> What to produce:
Retype the listing that follows, word for word.

> Dataset section:
***

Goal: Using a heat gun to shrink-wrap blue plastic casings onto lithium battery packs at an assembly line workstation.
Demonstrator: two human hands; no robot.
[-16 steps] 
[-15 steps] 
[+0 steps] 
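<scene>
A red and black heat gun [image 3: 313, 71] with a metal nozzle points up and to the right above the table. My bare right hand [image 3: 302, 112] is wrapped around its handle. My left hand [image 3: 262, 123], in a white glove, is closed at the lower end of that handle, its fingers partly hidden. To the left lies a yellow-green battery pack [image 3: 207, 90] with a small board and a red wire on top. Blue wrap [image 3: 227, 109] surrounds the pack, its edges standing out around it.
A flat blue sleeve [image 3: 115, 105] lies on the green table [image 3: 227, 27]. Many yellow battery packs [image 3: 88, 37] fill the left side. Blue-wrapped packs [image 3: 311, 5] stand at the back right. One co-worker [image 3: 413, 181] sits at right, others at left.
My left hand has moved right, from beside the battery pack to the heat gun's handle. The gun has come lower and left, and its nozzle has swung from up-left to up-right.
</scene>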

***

> Answer space:
Goal: Using a heat gun to shrink-wrap blue plastic casings onto lithium battery packs at an assembly line workstation.
Demonstrator: two human hands; no robot.
[-16 steps] 
[-15 steps] 
[+0 steps] 
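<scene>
A red and black heat gun [image 3: 313, 71] with a metal nozzle points up and to the right above the table. My bare right hand [image 3: 302, 112] is wrapped around its handle. My left hand [image 3: 262, 123], in a white glove, is closed at the lower end of that handle, its fingers partly hidden. To the left lies a yellow-green battery pack [image 3: 207, 90] with a small board and a red wire on top. Blue wrap [image 3: 227, 109] surrounds the pack, its edges standing out around it.
A flat blue sleeve [image 3: 115, 105] lies on the green table [image 3: 227, 27]. Many yellow battery packs [image 3: 88, 37] fill the left side. Blue-wrapped packs [image 3: 311, 5] stand at the back right. One co-worker [image 3: 413, 181] sits at right, others at left.
My left hand has moved right, from beside the battery pack to the heat gun's handle. The gun has come lower and left, and its nozzle has swung from up-left to up-right.
</scene>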

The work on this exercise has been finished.